Palestinians struggled initially for basic political recognition by Israel, the United States, Arabs and the world, and ultimately for the ability to live in freedom and independence. The movement Arafat led was one of resistance and liberation from occupation, national reconstitution of a scattered and exiled people, and, finally, nation-building under conditions of quasi-independence. As the occasion required, he resisted, fought militarily, negotiated politically, lay low when necessary, and made diplomatic concessions and demands as the times required. He also quarreled and fought with numerous Arab regimes when Palestinian political activism scared or threatened those regimes, or when Palestinian military resistance against Israel brought fierce Israeli retaliation against such Arab countries as Jordan, Lebanon, Syria and Egypt.
In the end, though, his considerable diplomatic achievements as a leader in exile would be offset in large part by his weaknesses and failures after he returned to Palestine. In the decade after 1993, when the Oslo Accords occasioned his return to the West Bank and Gaza to manage national affairs, he was unable to lead his people on their final march to credible statehood and independence. He allowed a corrupt and unaccountable governance system to develop in the West Bank and Gaza, and it slowly gnawed away at his credibility and efficacy, even some of his considerable legitimacy. Power began to slip away from him and his longtime colleagues with the first intifada in 1988, as local leaders emerged throughout the West Bank and Gaza, including Islamists from Hamas. When the second, more violent, intifada against Israeli occupation erupted in September 2000, Arafat was no longer solely or fully in control of Palestinian affairs.
The last two years of his life have been ignominious and humiliating.
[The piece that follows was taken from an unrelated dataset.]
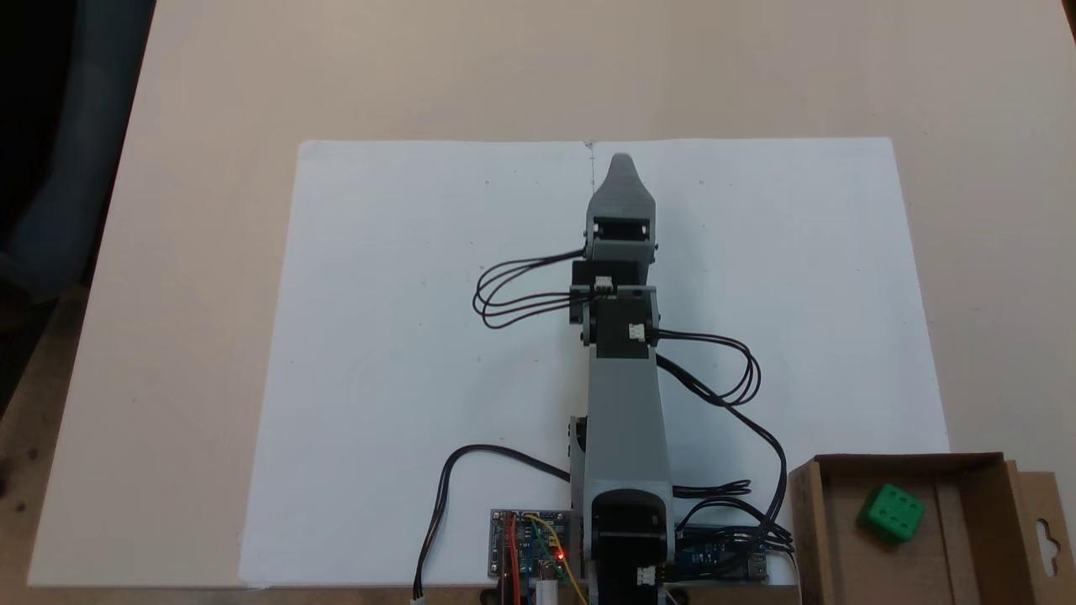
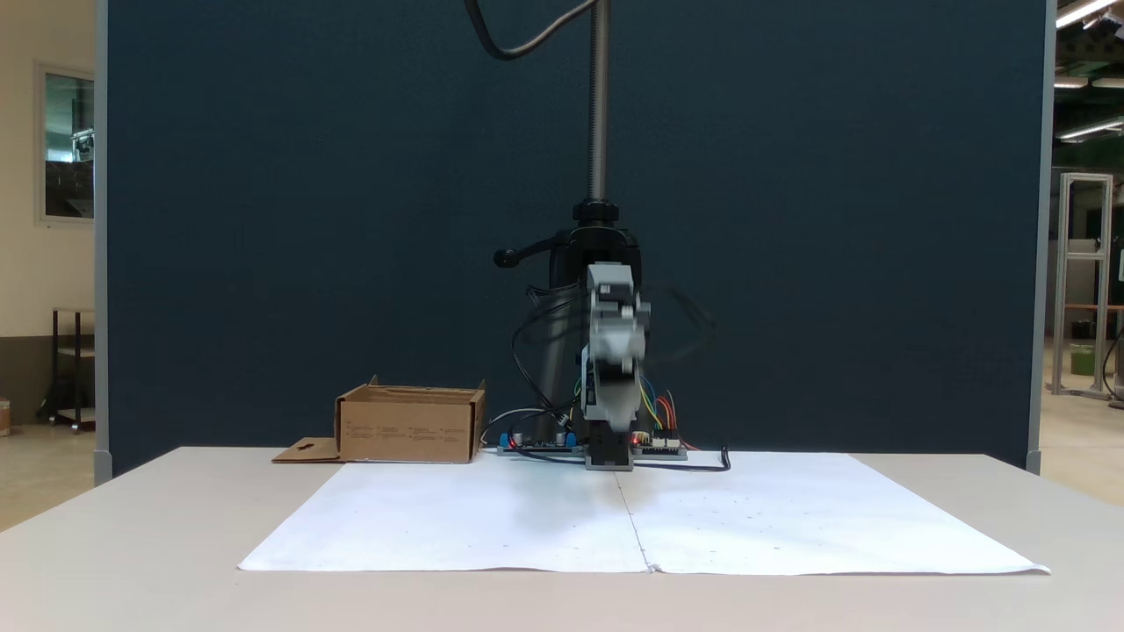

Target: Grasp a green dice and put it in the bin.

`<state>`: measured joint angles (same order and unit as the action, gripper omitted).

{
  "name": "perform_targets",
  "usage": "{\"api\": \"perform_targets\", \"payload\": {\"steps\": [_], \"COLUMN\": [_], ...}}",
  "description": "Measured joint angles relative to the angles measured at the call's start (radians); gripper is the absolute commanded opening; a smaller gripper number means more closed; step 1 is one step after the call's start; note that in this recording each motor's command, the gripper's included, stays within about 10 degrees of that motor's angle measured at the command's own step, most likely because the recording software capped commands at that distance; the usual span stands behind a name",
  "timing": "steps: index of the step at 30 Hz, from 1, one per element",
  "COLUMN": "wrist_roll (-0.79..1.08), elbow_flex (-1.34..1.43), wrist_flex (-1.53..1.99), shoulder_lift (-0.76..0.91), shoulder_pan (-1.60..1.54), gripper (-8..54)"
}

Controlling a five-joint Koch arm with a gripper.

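Note:
The green dice (image 1: 891, 512) lies inside the bin (image 1: 975, 538), a brown cardboard box at the lower right of a fixed view, resting on the box floor near its left wall. In the other fixed view the bin (image 2: 408, 430) stands at the left behind the white paper, and its walls hide the dice. The grey arm (image 1: 622, 395) stretches straight out over the middle of the paper, well away from the bin. My gripper (image 1: 622, 164) shows as a single pointed tip with nothing in it. Head-on, the arm (image 2: 612, 351) looks blurred and raised above the table.
A large white paper sheet (image 1: 403, 353) covers the middle of the beige table (image 1: 185, 210). Circuit boards (image 1: 530, 550) and black cables (image 1: 723, 378) sit around the arm's base. The bin's flap (image 1: 1046, 529) with a keyhole cutout lies flat beside it. A camera pole (image 2: 599, 105) rises behind the arm.

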<state>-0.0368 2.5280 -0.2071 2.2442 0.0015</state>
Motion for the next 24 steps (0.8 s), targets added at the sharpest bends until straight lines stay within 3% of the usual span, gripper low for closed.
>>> {"api": "perform_targets", "payload": {"steps": [15, 24], "wrist_roll": [0.02, 0.04], "elbow_flex": [0.472, 0.529], "wrist_flex": [-0.486, -0.727], "shoulder_lift": [0.011, 0.011], "shoulder_pan": [-0.1, -0.063], "gripper": [42.3, 42.5]}}
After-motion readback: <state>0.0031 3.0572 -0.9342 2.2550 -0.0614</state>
He has been held prisoner in his battered headquarters in Ramallah, surrounded by Israeli tanks and prevented from leaving the compound. Israel and the United States have refused to deal with him, and so diplomatic movement towards permanent statehood has stopped completely. Isolated, imprisoned and politically quarantined by those who should be his two most important negotiating partners, Arafat's political life ended a few years ago when he proved unable to make either war or peace.
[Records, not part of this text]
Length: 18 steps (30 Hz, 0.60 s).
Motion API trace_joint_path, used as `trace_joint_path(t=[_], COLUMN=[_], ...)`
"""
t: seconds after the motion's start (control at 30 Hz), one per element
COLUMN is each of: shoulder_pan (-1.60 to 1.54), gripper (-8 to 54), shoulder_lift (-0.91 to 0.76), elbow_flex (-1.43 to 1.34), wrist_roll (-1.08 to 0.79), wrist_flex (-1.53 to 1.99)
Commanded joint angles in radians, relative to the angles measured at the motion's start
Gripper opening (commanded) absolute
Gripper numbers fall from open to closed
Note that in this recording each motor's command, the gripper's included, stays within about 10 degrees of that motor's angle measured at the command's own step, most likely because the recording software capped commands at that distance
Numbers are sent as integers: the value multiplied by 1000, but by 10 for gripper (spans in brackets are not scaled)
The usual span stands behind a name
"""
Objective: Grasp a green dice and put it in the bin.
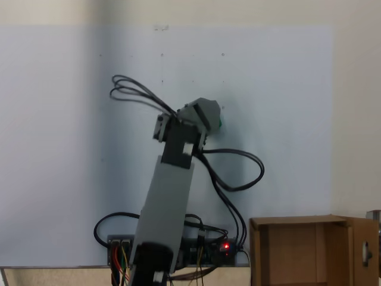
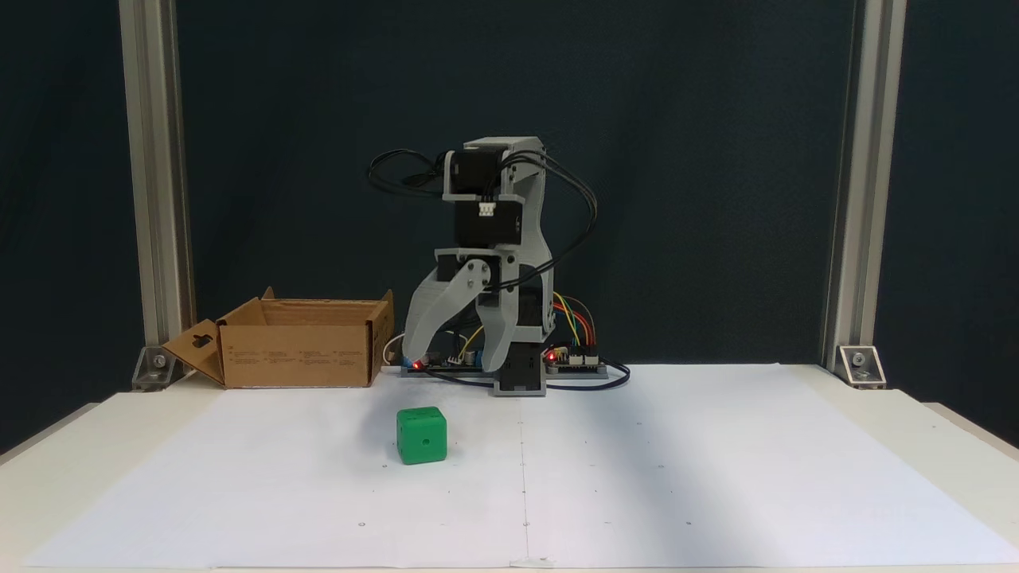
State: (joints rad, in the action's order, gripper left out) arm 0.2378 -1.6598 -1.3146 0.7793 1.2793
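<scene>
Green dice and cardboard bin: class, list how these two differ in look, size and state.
The green dice is a small, bright green closed cube with dark pips; the bin is a much larger brown cardboard box, open at the top with flaps up. The dice sits on the white sheet; the bin stands further back, beside it. Both rest on the table, untouched.

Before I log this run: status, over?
Claw open, empty, above table. Green dice on white sheet, untouched. Cardboard box open. Path clear.

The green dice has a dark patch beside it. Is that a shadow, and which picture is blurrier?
Yes: in the front fixed view the green dice casts a soft shadow leftward on the white paper. The fixed view from above is blurrier, and the pincer there looks fuzzy.
</scene>
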Motion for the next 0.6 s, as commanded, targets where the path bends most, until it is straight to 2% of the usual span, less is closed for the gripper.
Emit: trace_joint_path(t=[0.0, 0.57], shoulder_pan=[21, 106], gripper=[423, 422], shoulder_lift=[20, 84], elbow_flex=[17, -25], wrist_roll=[81, 81], wrist_flex=[-15, -86])
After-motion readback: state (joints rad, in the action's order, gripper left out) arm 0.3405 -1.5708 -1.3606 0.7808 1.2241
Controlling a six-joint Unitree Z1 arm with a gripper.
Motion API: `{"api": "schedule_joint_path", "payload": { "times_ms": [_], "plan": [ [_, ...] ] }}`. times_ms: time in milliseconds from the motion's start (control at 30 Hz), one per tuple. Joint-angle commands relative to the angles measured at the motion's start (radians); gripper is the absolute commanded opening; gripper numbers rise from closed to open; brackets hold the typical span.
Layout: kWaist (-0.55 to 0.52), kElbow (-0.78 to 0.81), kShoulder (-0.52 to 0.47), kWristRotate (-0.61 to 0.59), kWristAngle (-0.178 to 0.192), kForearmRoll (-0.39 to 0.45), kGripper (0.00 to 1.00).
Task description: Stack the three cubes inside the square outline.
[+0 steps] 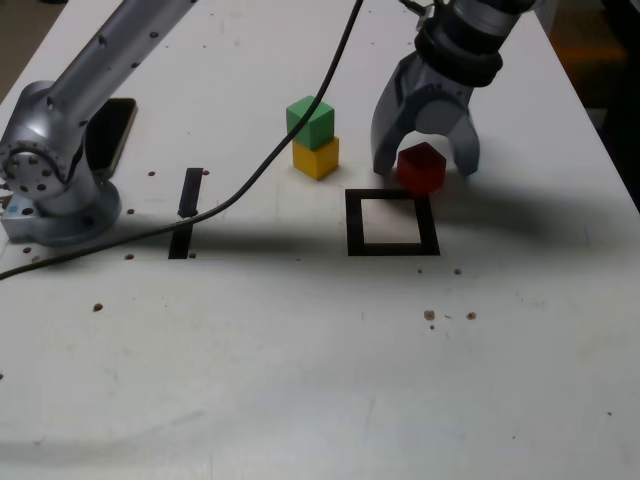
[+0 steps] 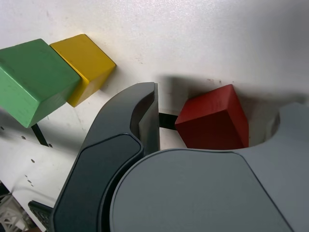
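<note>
White bench (image 1: pixel 300 380), speckled. Our hand (image 1: pixel 425 165) straddles the red cube (image 1: pixel 421 167), jaws apart, not yet clamped; cube sits at the outline's (image 1: pixel 353 222) one o'clock, just outside. We advise centring before closing. Green (image 1: pixel 311 122) sits on yellow (image 1: pixel 316 157), at ten o'clock.

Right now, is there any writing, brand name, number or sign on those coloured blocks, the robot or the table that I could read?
None: no readable text in either view.
Red cube, green cube, yellow cube: plain faces, no marks.
Square outline: bare black border, no lettering.
Arm base and fingers: no label or logo shows.
Dark flat object beside the base: nothing legible.
</note>
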Motion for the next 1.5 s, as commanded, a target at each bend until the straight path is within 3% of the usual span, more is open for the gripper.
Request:
{"api": "schedule_joint_path", "payload": {
  "times_ms": [0, 200, 333, 700, 1167, 1467],
  "plan": [
    [0.004, 0.007, 0.005, 0.003, 0.002, 0.014, 0.74],
    [0.004, -0.004, 0.023, 0.004, 0.009, 0.013, 0.47],
    [0.004, -0.018, 0.028, 0.007, 0.009, 0.013, 0.36],
    [-0.035, -0.021, -0.009, 0.009, 0.033, 0.014, 0.35],
    [-0.174, 0.14, -0.193, -0.059, 0.076, 0.013, 0.35],
    [-0.259, 0.175, -0.216, -0.132, 0.074, 0.01, 0.35]
  ]
}}
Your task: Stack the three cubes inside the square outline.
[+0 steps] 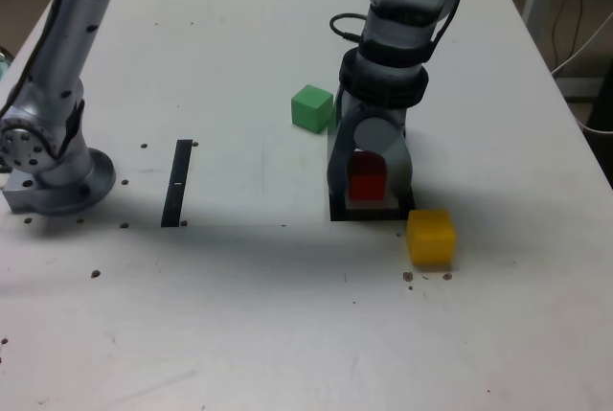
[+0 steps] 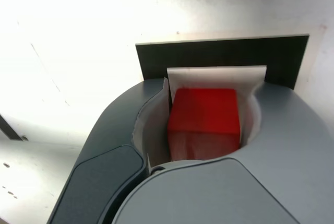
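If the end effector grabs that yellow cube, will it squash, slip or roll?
The yellow cube looks solid with crisp edges, so probably stiff. Its flat faces should keep it from rolling. The matte surface suggests decent grip, and its small size hints at lightness.

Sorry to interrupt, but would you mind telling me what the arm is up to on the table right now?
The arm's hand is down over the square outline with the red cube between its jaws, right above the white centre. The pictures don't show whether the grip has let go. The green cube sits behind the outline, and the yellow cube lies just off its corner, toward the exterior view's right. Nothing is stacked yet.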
In the end, he tragically brought about his own marginalization through his inability to translate his considerable historical and political legitimacy into a force for nation-building based on good governance, the rule of law and sustainable development. He was ultimately unable to offer tangible political gains to the four principal constituencies that had defined his entire political life for over four decades: his own Palestinian refugee community, the people of Israel, the people and leaders of the Arab countries, the United States and the rest of the West.
As he departs the political scene, his entire generation will also leave the stage soon, and younger leaders will emerge, preferably through democratic elections. The hope is that they will study, digest and act upon the ample lessons of ideology and biology that Arafat leaves as his legacy: an epic, historic leader who moved with the times brilliantly during his first three decades in political life, but stalled during his fourth and last decade – because he remained in power one full decade too long.
Rami G. Khouri is executive editor of the Beirut-based Daily Star newspaper, published throughout the Middle East with the International Herald Tribune.